**ASSIGNMENT:** Look below for the line that contains "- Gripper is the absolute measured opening", then copy it and each following line exactly, through and including the line that contains "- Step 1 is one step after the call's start".

**PROVIDED MATERIAL:**
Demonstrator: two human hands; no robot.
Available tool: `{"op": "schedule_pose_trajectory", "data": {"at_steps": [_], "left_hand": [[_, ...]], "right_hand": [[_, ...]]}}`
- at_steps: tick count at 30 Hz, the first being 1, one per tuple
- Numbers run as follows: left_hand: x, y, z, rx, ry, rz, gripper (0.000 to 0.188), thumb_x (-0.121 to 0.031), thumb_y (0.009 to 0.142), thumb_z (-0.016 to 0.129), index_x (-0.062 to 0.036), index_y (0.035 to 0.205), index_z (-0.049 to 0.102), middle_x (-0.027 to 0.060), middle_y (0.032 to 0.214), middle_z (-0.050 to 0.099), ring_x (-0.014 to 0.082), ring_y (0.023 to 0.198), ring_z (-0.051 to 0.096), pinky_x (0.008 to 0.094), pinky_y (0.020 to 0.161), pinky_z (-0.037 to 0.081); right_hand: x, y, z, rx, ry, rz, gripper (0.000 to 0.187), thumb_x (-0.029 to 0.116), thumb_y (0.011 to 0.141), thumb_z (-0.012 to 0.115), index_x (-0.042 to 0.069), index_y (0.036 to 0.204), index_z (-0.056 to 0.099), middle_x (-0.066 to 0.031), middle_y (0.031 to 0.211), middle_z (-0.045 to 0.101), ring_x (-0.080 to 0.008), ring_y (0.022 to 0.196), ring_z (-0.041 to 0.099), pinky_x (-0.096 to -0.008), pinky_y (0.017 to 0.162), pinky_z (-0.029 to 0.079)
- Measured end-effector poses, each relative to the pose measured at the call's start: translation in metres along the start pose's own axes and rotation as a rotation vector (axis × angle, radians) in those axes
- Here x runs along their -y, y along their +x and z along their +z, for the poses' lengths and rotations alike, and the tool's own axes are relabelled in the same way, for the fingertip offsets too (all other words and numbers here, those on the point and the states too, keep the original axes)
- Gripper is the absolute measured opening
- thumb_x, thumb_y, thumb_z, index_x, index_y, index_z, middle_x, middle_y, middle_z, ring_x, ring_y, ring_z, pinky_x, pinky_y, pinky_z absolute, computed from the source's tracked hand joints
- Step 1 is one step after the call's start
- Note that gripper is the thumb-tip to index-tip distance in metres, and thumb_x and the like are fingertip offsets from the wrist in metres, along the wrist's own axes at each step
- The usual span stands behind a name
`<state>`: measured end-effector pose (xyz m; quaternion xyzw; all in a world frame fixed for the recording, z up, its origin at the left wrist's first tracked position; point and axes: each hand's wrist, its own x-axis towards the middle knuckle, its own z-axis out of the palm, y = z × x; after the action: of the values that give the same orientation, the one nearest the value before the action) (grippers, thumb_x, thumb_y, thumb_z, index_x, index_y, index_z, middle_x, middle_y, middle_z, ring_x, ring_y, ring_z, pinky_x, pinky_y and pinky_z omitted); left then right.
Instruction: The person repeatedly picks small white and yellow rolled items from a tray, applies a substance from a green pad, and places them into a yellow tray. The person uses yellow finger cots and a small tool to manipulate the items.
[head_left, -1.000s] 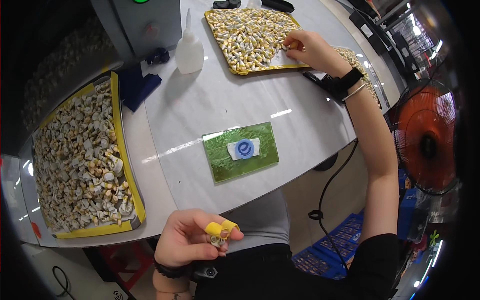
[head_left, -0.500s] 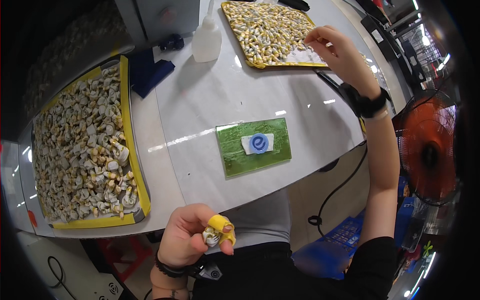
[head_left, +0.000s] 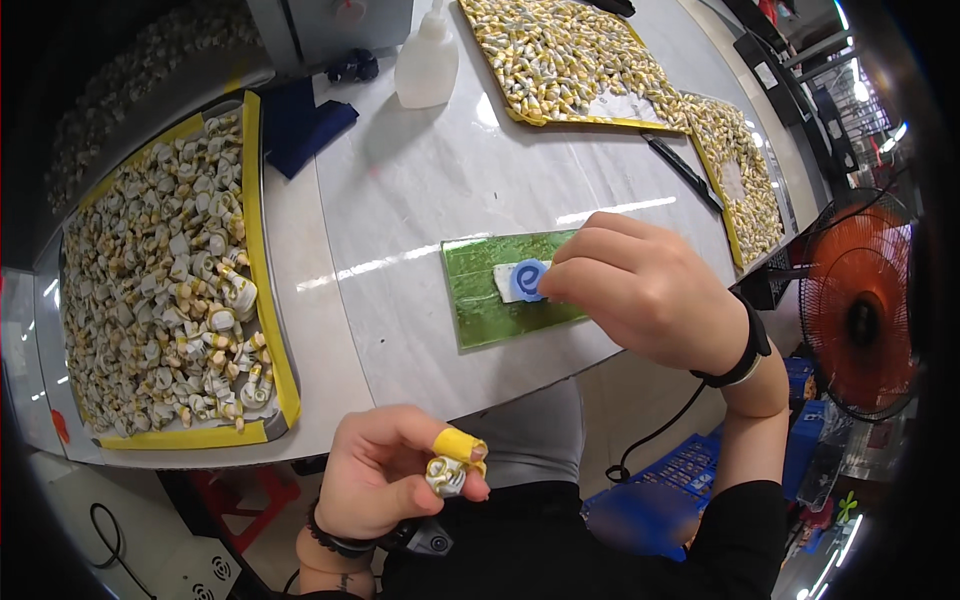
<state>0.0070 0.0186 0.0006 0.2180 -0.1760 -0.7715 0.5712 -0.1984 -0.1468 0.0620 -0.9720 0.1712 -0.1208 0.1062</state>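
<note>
A: Where are the hands, and what do they hold?

B: The left hand, low before the lap just off the table edge, pinches a small white-and-gold piece between thumb and fingers; a yellow wrap covers a fingertip. The right hand has its fingers bunched at the right edge of a blue disc, seemingly touching it. Whether they grip anything, I cannot tell.

A: Why this arrangement?

B: The piece is probably held low and turned upward so it stays in sight; the wrap likely protects the skin. The disc lies on a white strip on a green slab, presumably centred for easy reach.

A: How many of each?

B: One disc, one strip, one slab, one white bottle, one black knife. Three trays: left tray, far tray, right tray. Their pieces are too many to count.
</note>
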Motion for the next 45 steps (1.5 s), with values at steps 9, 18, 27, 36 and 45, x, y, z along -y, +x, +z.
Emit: {"op": "schedule_pose_trajectory", "data": {"at_steps": [9, 18, 27, 36, 45], "left_hand": [[0.0, 0.002, 0.013, -0.125, 0.102, 0.103, 0.028, -0.005, 0.079, 0.07, 0.0089, 0.1, 0.058, 0.0176, 0.093, 0.065, 0.0224, 0.087, 0.066, 0.0345, 0.081, 0.054], [-0.008, 0.008, 0.013, 0.011, -0.075, -0.159, 0.021, -0.009, 0.083, 0.067, 0.0062, 0.094, 0.057, 0.0152, 0.089, 0.066, 0.0181, 0.08, 0.065, 0.03, 0.073, 0.054], [-0.003, 0.017, 0.007, 0.165, -0.301, -0.39, 0.022, -0.019, 0.089, 0.061, 0.0024, 0.092, 0.056, 0.011, 0.082, 0.064, 0.0145, 0.071, 0.063, 0.0257, 0.065, 0.051], [-0.011, 0.015, 0.021, -0.028, 0.0, -0.219, 0.019, -0.007, 0.084, 0.066, 0.005, 0.095, 0.057, 0.0111, 0.085, 0.064, 0.0138, 0.077, 0.063, 0.0256, 0.071, 0.051], [-0.005, 0.012, 0.017, -0.023, 0.656, 0.343, 0.027, -0.001, 0.069, 0.078, 0.0052, 0.09, 0.064, 0.0124, 0.082, 0.067, 0.0173, 0.074, 0.065, 0.0251, 0.066, 0.05]], "right_hand": [[0.026, 0.004, -0.006, -0.243, 0.382, 0.146, 0.011, -0.002, 0.067, 0.068, 0.004, 0.076, 0.066, -0.0077, 0.072, 0.063, -0.021, 0.063, 0.06, -0.0303, 0.057, 0.049], [0.05, 0.002, 0.004, -0.373, 0.648, -0.158, 0.016, -0.002, 0.071, 0.066, -0.005, 0.087, 0.065, -0.0111, 0.082, 0.061, -0.0215, 0.067, 0.06, -0.0274, 0.058, 0.05], [0.049, 0.011, 0.01, -0.403, 0.498, -0.279, 0.012, 0.0, 0.067, 0.069, -0.002, 0.079, 0.066, -0.01, 0.08, 0.063, -0.0201, 0.066, 0.062, -0.0261, 0.055, 0.051], [0.048, 0.005, 0.012, -0.384, 0.568, -0.223, 0.019, -0.001, 0.069, 0.067, -0.007, 0.087, 0.064, -0.0133, 0.082, 0.06, -0.0226, 0.069, 0.061, -0.0283, 0.059, 0.051], [0.06, -0.006, 0.004, -0.388, 0.457, -0.203, 0.018, -0.002, 0.07, 0.068, -0.004, 0.087, 0.066, -0.0117, 0.083, 0.063, -0.0218, 0.072, 0.061, -0.0271, 0.062, 0.053]]}}
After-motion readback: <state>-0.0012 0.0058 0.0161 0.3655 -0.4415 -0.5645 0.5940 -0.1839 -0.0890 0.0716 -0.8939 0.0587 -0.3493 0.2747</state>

**SOLUTION FOR THIS EXERCISE:**
- Gripper is the absolute measured opening
- thumb_x, thumb_y, thumb_z, index_x, index_y, index_z, middle_x, middle_y, middle_z, ring_x, ring_y, ring_z, pinky_x, pinky_y, pinky_z absolute, computed from the source's tracked hand joints
- Step 1 is one step after the call's start

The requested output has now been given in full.